Assignment.
Could the data below be copied exactly, minus the pictures?
========================================================================
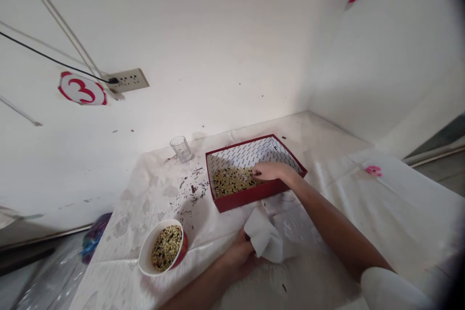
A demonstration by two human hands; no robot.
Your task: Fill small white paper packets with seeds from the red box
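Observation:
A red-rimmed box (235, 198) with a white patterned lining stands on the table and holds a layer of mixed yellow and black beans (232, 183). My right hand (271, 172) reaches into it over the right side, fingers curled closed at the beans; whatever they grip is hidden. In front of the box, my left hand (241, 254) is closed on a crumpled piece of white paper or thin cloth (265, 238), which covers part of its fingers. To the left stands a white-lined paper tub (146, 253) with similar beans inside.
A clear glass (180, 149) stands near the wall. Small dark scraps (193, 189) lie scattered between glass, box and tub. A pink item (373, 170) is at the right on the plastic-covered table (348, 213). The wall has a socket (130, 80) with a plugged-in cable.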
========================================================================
Solution for this exercise.
A demonstration by two human hands; no robot.
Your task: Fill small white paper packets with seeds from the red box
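Observation:
A red-rimmed box (235, 198) with a white patterned lining stands on the table and holds a layer of mixed yellow and black beans (232, 183). My right hand (271, 172) reaches into it over the right side, fingers curled closed at the beans; whatever they grip is hidden. In front of the box, my left hand (241, 254) is closed on a crumpled piece of white paper or thin cloth (265, 238), which covers part of its fingers. To the left stands a white-lined paper tub (146, 253) with similar beans inside.
A clear glass (180, 149) stands near the wall. Small dark scraps (193, 189) lie scattered between glass, box and tub. A pink item (373, 170) is at the right on the plastic-covered table (348, 213). The wall has a socket (130, 80) with a plugged-in cable.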

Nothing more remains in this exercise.